The listing should be printed again without a single change.

──────

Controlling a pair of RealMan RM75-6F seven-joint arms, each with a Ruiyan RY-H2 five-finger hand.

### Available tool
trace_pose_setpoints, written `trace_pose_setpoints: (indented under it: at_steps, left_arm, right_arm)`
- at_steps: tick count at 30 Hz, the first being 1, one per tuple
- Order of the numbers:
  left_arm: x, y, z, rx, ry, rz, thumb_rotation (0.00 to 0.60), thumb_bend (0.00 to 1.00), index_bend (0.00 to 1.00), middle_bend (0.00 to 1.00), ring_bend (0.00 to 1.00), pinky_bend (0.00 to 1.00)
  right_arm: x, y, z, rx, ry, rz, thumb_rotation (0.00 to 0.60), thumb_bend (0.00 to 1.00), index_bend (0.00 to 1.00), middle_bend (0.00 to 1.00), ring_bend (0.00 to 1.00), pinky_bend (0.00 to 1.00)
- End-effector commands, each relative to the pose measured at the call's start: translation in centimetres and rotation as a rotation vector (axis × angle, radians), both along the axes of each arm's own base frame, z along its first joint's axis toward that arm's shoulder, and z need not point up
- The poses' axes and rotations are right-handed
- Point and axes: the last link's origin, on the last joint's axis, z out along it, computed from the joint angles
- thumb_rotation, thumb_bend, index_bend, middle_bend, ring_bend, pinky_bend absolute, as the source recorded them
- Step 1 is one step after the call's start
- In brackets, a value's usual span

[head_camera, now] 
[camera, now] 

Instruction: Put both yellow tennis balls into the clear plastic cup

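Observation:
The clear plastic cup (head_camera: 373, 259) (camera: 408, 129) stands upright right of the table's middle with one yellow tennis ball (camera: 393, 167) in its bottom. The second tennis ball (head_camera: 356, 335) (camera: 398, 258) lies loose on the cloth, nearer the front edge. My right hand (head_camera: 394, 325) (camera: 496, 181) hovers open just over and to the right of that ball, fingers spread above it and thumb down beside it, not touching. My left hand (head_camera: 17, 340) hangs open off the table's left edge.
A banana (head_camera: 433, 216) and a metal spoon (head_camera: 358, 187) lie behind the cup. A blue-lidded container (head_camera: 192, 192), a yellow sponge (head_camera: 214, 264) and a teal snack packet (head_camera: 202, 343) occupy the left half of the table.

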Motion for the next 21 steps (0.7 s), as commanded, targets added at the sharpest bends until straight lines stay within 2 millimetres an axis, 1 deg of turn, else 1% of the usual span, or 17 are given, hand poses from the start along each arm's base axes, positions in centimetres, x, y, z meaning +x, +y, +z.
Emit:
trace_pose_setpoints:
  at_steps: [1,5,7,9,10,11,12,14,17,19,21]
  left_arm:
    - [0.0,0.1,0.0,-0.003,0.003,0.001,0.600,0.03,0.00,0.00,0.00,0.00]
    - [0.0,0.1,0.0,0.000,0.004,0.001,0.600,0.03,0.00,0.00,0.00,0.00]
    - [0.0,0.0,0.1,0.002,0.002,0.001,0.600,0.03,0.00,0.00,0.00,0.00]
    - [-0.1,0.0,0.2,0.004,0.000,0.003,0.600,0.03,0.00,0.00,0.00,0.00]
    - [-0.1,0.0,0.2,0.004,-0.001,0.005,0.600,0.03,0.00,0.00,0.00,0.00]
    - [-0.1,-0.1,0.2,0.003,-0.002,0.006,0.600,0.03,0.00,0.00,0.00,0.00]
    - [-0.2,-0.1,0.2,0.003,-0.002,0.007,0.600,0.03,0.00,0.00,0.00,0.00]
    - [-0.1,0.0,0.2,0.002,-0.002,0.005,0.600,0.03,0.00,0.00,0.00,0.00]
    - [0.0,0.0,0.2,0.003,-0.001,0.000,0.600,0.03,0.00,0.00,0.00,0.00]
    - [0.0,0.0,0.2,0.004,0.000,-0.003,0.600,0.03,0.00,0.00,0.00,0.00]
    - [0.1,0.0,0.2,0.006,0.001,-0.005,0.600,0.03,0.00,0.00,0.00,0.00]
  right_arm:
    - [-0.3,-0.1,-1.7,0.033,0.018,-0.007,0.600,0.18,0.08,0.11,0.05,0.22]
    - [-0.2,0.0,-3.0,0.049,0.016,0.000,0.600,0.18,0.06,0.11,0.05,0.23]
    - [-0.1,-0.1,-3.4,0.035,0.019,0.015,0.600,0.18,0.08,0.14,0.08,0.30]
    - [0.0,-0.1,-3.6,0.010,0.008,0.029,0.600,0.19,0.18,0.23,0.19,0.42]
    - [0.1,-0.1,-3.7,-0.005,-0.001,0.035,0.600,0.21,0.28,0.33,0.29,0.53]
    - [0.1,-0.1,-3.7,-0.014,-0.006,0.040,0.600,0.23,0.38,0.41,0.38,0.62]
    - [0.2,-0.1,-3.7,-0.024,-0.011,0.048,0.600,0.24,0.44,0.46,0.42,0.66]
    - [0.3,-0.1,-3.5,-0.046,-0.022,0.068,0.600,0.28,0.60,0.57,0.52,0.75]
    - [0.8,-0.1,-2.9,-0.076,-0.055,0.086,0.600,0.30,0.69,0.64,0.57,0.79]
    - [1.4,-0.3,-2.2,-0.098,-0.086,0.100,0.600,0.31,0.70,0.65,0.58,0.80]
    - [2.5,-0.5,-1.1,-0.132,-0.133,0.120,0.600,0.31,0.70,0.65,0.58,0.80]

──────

### [OUTPUT]
Controlling a pair of RealMan RM75-6F seven-joint arms, each with a Ruiyan RY-H2 five-finger hand.

### Available tool
trace_pose_setpoints, written `trace_pose_setpoints: (indented under it: at_steps, left_arm, right_arm)`
- at_steps: tick count at 30 Hz, the first being 1, one per tuple
- Order of the numbers:
  left_arm: x, y, z, rx, ry, rz, thumb_rotation (0.00 to 0.60), thumb_bend (0.00 to 1.00), index_bend (0.00 to 1.00), middle_bend (0.00 to 1.00), ring_bend (0.00 to 1.00), pinky_bend (0.00 to 1.00)
  right_arm: x, y, z, rx, ry, rz, thumb_rotation (0.00 to 0.60), thumb_bend (0.00 to 1.00), index_bend (0.00 to 1.00), middle_bend (0.00 to 1.00), ring_bend (0.00 to 1.00), pinky_bend (0.00 to 1.00)
- End-effector commands, each relative to the pose measured at the call's start: translation in centimetres and rotation as a rotation vector (axis × angle, radians), both along the axes of each arm's own base frame, z along its first joint's axis toward that arm's shoulder, and z need not point up
- The poses' axes and rotations are right-handed
- Point and axes: the last link's origin, on the last joint's axis, z out along it, computed from the joint angles
- thumb_rotation, thumb_bend, index_bend, middle_bend, ring_bend, pinky_bend absolute, as the source recorded them
- Step 1 is one step after the call's start
- In brackets, a value's usual span

[head_camera, now] 
[camera, now] 

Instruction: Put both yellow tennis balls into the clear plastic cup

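Observation:
The clear plastic cup (head_camera: 373, 259) (camera: 408, 129) stands upright right of the table's middle with one yellow tennis ball (camera: 393, 167) in its bottom. The second tennis ball (head_camera: 356, 335) (camera: 398, 258) lies loose on the cloth, nearer the front edge. My right hand (head_camera: 394, 325) (camera: 496, 181) hovers open just over and to the right of that ball, fingers spread above it and thumb down beside it, not touching. My left hand (head_camera: 17, 340) hangs open off the table's left edge.
A banana (head_camera: 433, 216) and a metal spoon (head_camera: 358, 187) lie behind the cup. A blue-lidded container (head_camera: 192, 192), a yellow sponge (head_camera: 214, 264) and a teal snack packet (head_camera: 202, 343) occupy the left half of the table.
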
Motion for the next 21 steps (0.7 s), as commanded, targets added at the sharpest bends until straight lines stay within 2 millimetres an axis, 1 deg of turn, else 1% of the usual span, or 17 are given, hand poses from the start along each arm's base axes, positions in centimetres, x, y, z meaning +x, +y, +z.
Emit:
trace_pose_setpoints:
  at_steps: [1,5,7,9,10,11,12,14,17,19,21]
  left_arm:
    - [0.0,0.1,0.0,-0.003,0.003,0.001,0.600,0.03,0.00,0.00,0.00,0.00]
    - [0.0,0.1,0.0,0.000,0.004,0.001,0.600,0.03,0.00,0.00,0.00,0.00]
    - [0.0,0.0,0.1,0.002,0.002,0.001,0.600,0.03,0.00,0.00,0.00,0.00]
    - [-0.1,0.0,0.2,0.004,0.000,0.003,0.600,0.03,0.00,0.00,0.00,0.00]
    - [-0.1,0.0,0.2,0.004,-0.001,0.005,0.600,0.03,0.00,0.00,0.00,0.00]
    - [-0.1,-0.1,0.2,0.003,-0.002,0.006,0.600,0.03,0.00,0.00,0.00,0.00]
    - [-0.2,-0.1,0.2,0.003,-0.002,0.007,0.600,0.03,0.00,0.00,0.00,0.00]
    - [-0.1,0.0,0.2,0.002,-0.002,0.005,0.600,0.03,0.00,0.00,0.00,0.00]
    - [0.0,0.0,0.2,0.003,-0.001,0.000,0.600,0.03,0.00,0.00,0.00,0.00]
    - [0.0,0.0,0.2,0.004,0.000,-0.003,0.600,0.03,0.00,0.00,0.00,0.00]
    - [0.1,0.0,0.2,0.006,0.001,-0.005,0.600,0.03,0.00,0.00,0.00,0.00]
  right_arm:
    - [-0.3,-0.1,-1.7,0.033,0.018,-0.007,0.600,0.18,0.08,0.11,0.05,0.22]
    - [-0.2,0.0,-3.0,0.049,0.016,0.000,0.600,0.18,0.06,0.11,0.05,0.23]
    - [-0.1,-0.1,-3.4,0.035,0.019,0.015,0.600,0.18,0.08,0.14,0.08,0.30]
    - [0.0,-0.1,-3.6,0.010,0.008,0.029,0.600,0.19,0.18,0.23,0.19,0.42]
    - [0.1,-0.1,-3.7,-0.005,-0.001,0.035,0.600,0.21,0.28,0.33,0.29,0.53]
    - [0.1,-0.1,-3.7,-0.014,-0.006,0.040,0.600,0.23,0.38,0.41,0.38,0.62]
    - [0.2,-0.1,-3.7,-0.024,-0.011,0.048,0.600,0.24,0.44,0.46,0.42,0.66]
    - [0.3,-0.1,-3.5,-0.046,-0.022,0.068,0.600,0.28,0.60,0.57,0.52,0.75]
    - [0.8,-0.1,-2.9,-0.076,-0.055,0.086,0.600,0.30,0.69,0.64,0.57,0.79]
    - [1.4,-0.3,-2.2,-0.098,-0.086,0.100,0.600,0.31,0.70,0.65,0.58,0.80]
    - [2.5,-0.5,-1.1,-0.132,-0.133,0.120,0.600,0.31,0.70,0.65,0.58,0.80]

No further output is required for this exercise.